### Exercise objective
Which lines of the entries below include "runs"? List them all.
---------- Data in this exercise
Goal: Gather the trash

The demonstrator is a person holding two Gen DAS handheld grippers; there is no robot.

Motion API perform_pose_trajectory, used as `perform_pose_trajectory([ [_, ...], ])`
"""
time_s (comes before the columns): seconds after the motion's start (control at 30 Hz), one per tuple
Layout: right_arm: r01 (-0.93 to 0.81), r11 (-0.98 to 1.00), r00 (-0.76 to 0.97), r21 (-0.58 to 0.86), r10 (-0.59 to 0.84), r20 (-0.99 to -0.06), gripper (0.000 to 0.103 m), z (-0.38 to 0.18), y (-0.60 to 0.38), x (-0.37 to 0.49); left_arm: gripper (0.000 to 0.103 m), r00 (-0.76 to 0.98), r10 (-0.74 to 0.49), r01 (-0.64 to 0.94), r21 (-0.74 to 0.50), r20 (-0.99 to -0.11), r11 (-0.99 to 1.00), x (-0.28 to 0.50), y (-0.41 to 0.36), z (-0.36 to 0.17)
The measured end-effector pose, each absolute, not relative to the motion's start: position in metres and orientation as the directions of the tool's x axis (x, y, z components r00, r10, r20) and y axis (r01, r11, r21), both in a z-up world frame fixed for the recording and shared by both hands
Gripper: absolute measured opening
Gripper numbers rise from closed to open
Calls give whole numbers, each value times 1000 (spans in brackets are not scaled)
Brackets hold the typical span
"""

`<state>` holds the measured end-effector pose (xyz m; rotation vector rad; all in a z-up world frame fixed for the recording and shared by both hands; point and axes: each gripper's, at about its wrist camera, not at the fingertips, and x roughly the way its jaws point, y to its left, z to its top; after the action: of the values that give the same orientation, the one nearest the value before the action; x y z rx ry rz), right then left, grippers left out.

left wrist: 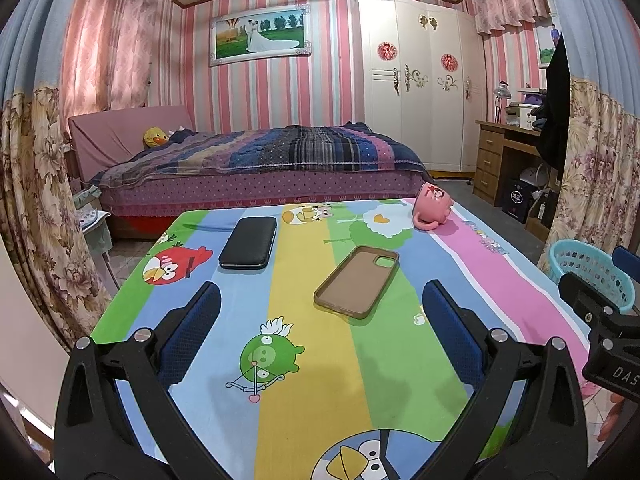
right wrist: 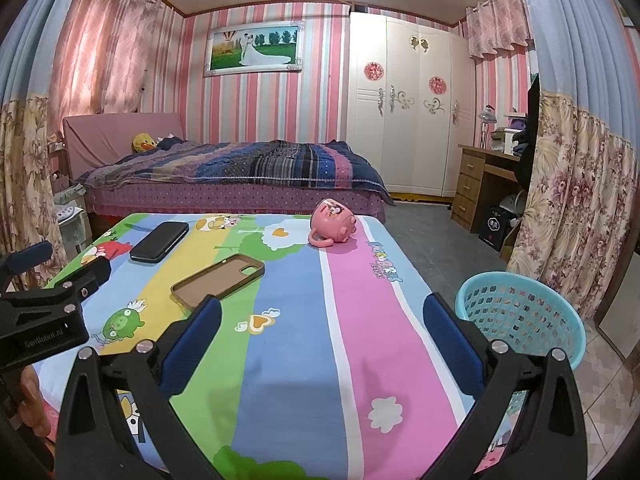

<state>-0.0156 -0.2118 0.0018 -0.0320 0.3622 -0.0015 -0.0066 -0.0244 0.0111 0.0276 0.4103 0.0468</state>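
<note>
My left gripper hangs over the near edge of the table, its blue-padded fingers spread wide with nothing between them; my right gripper is likewise released and empty, its fingers apart above the pink stripe of the cloth. The table wears a striped cartoon-bird cloth. On it lie three things, well apart: a brown phone case, open side up, near the middle; a black case, closed and flat, farther back on the left; and a pink mug tipped on its side at the far right corner, handle toward me and touching the cloth. A turquoise basket of perforated plastic stands on the floor just beside the table's right edge; I cannot tell whether it holds anything. The left view shows only a part of the basket, behind the body of the right gripper, but shows the phone case whole and straight ahead of the left fingers. The right view shows the basket's whole rim and mesh wall, the print on the mug, and the body of the left gripper at its left edge. Beyond the table stand a bed, a white wardrobe and a wooden desk.
</note>
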Motion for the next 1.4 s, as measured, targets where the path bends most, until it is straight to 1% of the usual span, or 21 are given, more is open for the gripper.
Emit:
perform_pose_trajectory([
  [1.4, 1, 1000, 934, -31, -12, -357, 99, 2, -214, -15, 98, 914, 44, -29, 44, -403, 999, -5, -31, 10],
])
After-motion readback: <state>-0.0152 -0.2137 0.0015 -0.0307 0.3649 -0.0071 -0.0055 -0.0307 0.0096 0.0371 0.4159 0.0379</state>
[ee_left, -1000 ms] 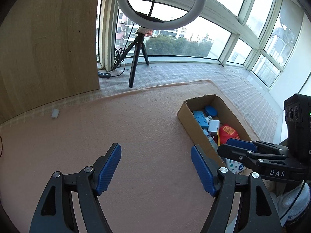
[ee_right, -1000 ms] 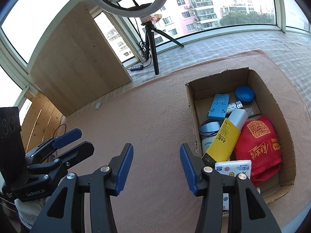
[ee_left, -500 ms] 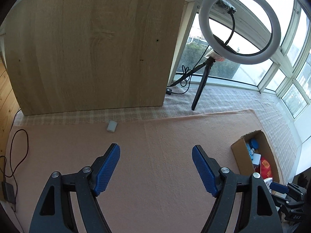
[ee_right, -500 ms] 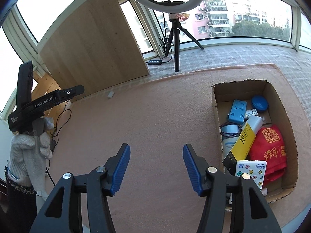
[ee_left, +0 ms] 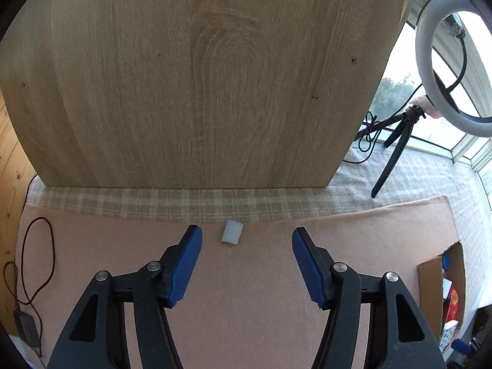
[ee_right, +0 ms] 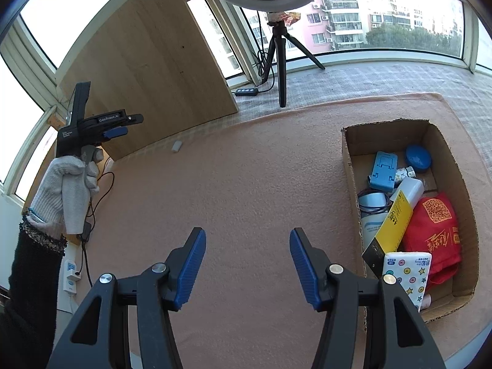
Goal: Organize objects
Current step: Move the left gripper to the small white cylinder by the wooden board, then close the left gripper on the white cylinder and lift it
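Floor: I see a pink felt mat [ee_right: 246, 184] spread over a pale checked cloth [ee_left: 184, 206] that shows along its far edge
Panel: a tall light-oak board [ee_left: 200, 77] stands upright on the checked cloth, its grain running vertically, a few small holes in its face
Windows: curved bay glazing [ee_right: 384, 15] wraps the far side, white frames between the panes
Outside: I make out pink and white apartment blocks and green trees
Lamp: a white ring light [ee_left: 430, 70] on a black tripod [ee_right: 279, 61] stands by the sill, cable trailing
Side wall: wooden slats [ee_left: 7, 153] at left
Light: bright daylight
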Tool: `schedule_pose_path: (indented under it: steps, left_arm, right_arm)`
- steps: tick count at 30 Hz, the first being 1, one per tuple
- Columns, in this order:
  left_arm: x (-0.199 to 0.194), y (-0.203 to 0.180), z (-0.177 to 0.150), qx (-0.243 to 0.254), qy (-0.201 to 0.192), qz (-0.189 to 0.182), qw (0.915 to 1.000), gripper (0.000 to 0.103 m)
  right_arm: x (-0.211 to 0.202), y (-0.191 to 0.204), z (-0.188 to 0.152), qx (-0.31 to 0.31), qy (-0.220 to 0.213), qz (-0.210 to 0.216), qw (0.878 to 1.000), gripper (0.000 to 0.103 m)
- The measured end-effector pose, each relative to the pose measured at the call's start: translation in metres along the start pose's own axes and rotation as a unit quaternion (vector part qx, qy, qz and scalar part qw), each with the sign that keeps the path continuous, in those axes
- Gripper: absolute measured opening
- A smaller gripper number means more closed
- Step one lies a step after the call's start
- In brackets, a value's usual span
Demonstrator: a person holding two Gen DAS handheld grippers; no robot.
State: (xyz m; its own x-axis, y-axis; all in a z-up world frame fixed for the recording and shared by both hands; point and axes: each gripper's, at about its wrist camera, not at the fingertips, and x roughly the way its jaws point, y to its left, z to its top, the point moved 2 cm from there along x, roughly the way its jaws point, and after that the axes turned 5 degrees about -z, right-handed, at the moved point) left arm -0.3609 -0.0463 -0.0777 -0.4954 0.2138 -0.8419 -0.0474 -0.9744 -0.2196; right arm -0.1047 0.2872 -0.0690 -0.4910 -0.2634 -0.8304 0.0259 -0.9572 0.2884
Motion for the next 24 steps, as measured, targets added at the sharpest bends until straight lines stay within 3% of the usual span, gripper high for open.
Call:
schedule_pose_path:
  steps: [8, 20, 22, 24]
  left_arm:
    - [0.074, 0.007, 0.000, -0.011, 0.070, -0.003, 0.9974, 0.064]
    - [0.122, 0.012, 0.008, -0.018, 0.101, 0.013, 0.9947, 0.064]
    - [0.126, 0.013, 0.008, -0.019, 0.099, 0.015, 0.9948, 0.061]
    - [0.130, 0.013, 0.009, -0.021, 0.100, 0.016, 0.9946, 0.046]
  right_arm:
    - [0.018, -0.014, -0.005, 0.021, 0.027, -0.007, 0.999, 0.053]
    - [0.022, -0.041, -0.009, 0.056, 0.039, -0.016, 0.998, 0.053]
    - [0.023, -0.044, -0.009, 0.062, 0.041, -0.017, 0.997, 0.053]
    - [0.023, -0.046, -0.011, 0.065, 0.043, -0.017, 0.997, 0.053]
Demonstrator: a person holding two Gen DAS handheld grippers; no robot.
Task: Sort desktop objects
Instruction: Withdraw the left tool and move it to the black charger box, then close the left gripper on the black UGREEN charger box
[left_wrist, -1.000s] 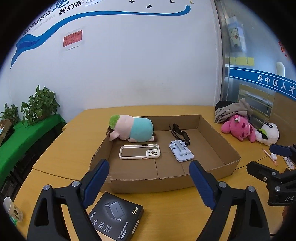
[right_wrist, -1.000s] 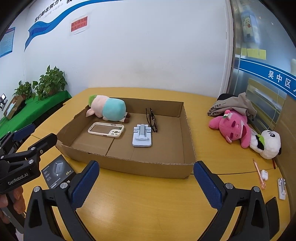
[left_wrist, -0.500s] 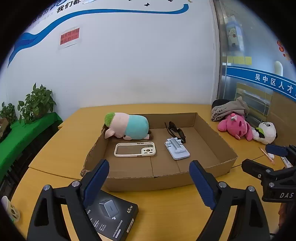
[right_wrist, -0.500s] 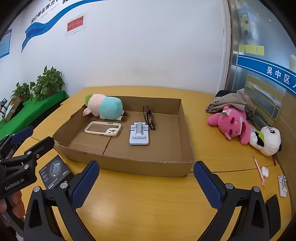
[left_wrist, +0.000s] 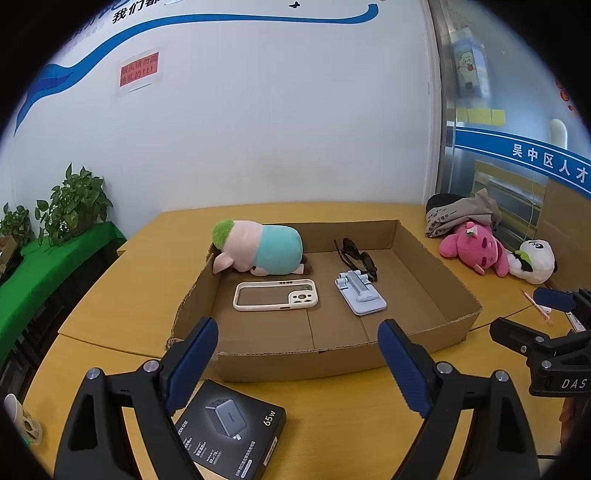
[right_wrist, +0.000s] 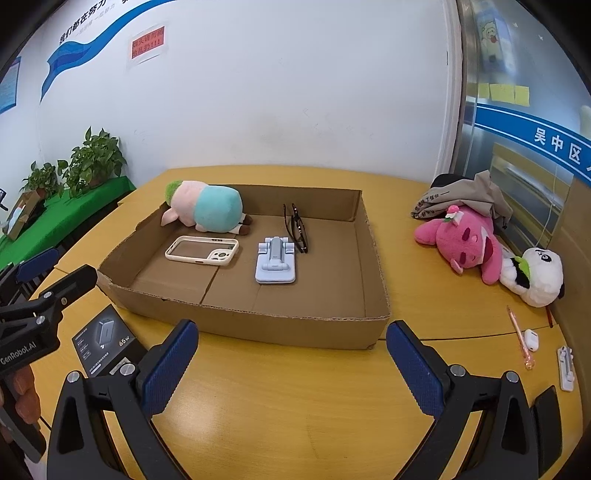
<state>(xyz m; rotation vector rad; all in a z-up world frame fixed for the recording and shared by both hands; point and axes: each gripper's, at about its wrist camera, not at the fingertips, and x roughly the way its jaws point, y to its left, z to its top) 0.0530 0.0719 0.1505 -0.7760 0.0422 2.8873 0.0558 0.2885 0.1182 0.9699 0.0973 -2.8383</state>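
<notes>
Both grippers, left (left_wrist: 297, 354) and right (right_wrist: 291, 356), are hovering with jaws apart and empty at the table's (right_wrist: 295, 398) near edge, facing the box (right_wrist: 258, 321). It is holding 4 things; the charger pack (left_wrist: 231, 428) is lying outside its near-left corner, likely the left's next pick. Only the right view is showing the pen (right_wrist: 519, 338) near the right edge.

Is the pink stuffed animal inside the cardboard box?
No, the pink stuffed animal lies on the table beside the panda toy, outside the cardboard box.
</notes>
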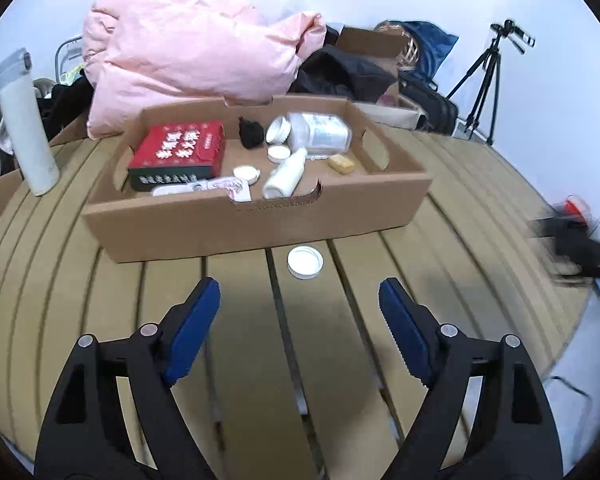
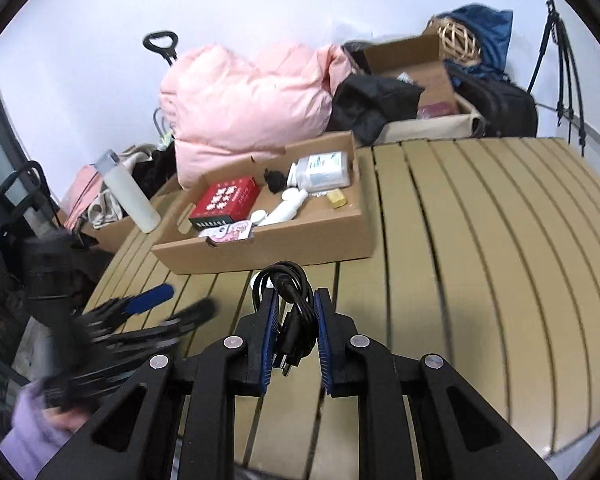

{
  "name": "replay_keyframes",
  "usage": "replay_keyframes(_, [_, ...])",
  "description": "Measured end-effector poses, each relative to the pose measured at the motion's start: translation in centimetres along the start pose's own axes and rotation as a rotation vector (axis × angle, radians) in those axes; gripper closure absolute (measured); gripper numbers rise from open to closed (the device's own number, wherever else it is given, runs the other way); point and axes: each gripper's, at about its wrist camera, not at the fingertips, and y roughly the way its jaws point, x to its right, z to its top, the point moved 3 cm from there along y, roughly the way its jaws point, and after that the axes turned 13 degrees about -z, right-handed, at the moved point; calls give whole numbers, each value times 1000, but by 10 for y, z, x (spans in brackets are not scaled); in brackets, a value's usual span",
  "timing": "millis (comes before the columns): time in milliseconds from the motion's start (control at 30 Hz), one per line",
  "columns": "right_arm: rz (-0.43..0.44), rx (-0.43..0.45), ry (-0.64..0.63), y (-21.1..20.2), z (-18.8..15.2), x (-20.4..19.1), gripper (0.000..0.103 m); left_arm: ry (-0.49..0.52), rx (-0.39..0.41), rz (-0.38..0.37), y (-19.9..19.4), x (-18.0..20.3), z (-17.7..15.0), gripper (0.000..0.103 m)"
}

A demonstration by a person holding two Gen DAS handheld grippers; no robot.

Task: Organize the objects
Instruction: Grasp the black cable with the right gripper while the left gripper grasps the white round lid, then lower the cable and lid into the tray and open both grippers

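Right gripper (image 2: 296, 320) jaws pinch a coiled black cable (image 2: 288, 296), loop sticking up, above the slatted desk (image 2: 480, 240). Cardboard tray (image 2: 268, 246) sits straight ahead, just beyond. Left gripper (image 1: 300, 308) jaws spread, empty; white lid (image 1: 305, 262) lies dead ahead on desk, touching nothing, before the tray.

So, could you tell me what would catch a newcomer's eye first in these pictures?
Probably the big pink quilt heaped behind the cardboard tray, and the red box at the tray's left end. Closer in, the right gripper is clamped on a coiled black cable, while a white lid lies alone on the slatted table before the open left gripper.
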Motion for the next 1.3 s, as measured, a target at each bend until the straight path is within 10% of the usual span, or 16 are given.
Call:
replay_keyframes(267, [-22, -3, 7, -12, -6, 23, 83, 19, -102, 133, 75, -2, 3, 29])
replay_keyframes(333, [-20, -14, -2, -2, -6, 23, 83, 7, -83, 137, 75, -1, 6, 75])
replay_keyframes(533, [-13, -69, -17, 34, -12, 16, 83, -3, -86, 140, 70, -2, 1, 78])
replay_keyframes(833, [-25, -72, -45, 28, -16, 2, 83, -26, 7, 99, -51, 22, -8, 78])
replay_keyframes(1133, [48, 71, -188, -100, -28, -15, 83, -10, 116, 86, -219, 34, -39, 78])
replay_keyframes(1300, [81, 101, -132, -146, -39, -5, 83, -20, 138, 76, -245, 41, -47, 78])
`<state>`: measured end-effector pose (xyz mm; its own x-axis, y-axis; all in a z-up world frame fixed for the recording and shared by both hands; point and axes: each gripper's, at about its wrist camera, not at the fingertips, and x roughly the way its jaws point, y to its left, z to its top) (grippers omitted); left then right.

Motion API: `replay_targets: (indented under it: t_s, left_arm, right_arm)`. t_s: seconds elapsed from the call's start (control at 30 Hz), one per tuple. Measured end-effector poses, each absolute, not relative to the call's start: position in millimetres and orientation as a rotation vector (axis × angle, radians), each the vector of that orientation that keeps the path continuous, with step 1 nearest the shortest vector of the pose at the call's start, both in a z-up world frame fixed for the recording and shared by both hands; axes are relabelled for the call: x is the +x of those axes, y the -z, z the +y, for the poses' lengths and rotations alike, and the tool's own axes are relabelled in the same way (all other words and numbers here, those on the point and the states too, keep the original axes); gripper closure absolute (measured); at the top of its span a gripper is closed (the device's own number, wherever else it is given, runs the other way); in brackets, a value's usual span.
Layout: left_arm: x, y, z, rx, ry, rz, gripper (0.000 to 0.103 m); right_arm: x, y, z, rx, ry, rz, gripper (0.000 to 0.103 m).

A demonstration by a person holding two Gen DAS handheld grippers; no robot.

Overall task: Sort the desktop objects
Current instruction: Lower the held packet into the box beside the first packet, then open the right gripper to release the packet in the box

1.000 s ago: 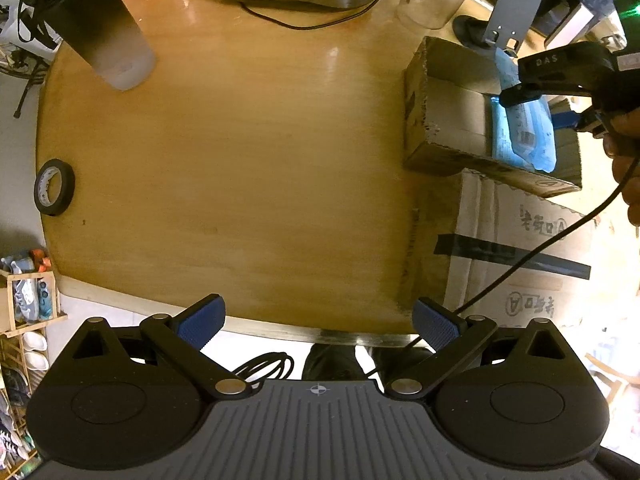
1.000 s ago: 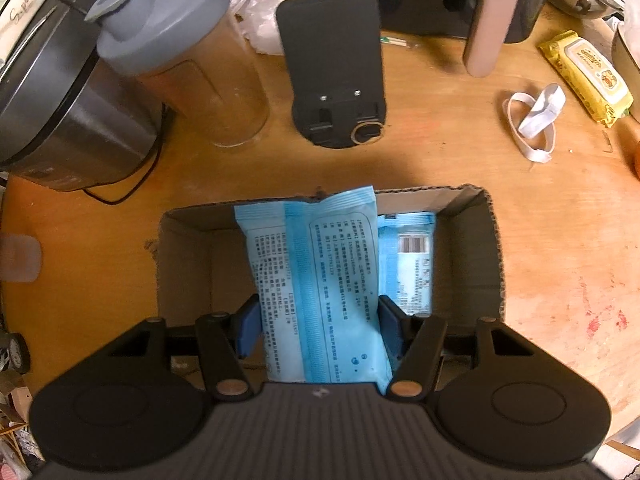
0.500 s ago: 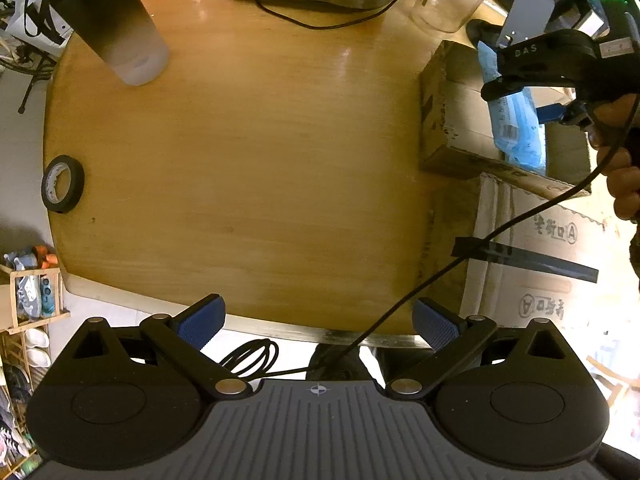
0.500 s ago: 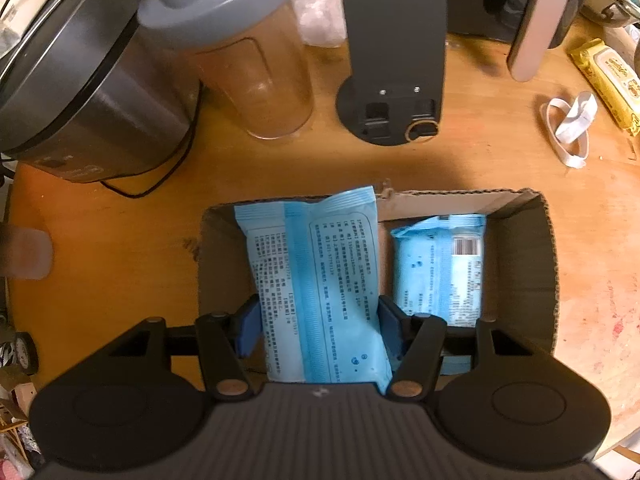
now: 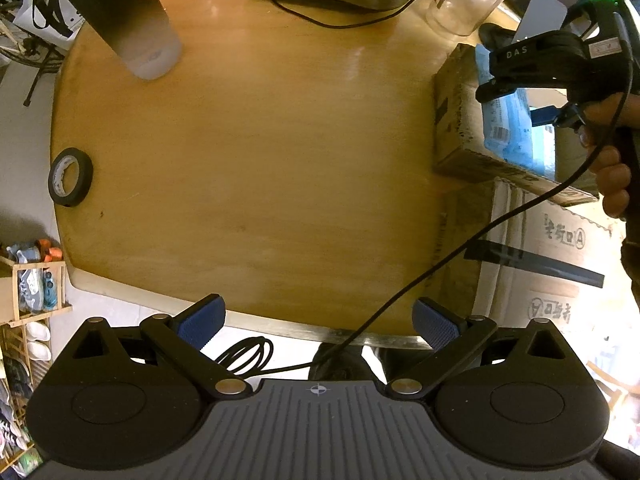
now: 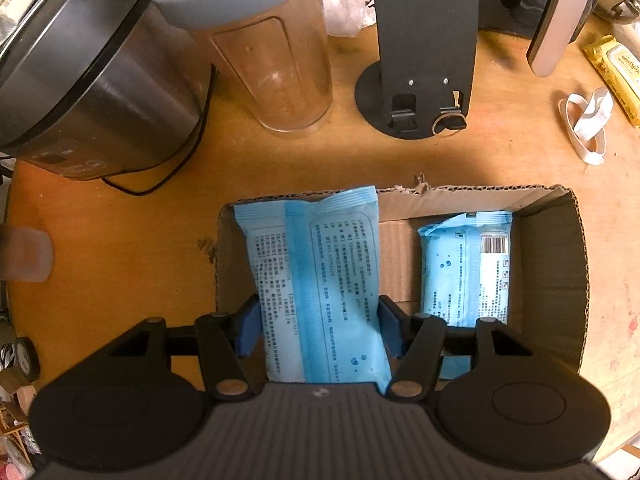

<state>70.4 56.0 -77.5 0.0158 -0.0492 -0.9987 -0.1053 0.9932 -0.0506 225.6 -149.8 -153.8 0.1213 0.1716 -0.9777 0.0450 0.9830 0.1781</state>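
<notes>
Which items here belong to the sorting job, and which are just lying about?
In the job:
- blue wipes pack, held by the right tongs
- cardboard box
- second blue pack, already inside

Lying about:
- rice cooker
- shaker bottle
- phone stand
- black tape roll
- yellow wipes pack

Warm, dimmish indoor light — glare streaks the wooden table [image 5: 256, 152] near its far edge. Both fisheye views bend strongly at the rims, corners darkening; the cardboard box [image 6: 560, 264] interior sits shadowed.
</notes>
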Motion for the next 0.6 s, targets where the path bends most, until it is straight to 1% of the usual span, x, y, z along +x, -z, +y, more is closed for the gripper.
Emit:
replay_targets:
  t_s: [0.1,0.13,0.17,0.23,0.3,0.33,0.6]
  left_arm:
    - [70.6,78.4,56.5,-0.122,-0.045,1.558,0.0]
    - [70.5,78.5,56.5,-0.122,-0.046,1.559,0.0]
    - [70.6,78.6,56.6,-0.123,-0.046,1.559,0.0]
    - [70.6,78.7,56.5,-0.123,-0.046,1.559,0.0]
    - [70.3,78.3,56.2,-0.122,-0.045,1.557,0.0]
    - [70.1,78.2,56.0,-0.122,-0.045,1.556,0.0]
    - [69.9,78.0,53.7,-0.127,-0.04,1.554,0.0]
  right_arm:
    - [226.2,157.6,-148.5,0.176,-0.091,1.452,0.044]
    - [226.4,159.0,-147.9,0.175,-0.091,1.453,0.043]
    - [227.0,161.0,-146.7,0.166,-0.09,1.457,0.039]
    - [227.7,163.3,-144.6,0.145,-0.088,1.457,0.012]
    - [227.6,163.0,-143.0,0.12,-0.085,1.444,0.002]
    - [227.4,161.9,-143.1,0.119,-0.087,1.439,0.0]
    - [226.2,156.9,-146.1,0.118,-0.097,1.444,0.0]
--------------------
### Exercise answer
  "description": "Measured end-effector poses, each relative to the pose measured at the motion's start: translation in centimetres along the start pose's own axes and rotation as a rotation vector (axis × angle, radians) in those axes; gripper closure absolute (measured); gripper numbers rise from open to closed (the device's own number, wherever else it is given, runs the other way); point and axes: each gripper's, at about its wrist camera, not at the fingertips, and y roughly the way its jaws point, x to its right, z to its top, the point moved 3 cm from there along y, roughly the way its jaws point, and after that the axes turned 13 degrees about -z, right-handed, at the moved point; calls give whole numbers, each value times 1000, but by 10 for y, z, x (spans in brackets are not scaled); in brackets, a value's usual span",
Motion API: `replay_targets: (indented under it: t_s, left_arm, right_arm)`. t_s: seconds elapsed from the call's start (control at 30 Hz), one per tuple. Measured end-effector poses, each absolute, not relative to the call's start: position in millimetres and orientation as a rotation vector (axis × angle, radians), each the vector of that orientation that keeps the path continuous, with step 1 nearest the shortest vector of the pose at the call's start, both in a z-up world frame fixed for the recording and shared by both hands; axes are relabelled for the call: x is the +x of those axes, y the -z, z the +y, for the poses' lengths and rotations alike, and the tool's own axes are relabelled in the same way (all other words and numbers here, those on the point and the states too, keep the original axes); gripper closure absolute (measured); at the top of its span a gripper is closed (the device's own number, wherever else it is given, runs the other way); in brackets, a value's usual span.

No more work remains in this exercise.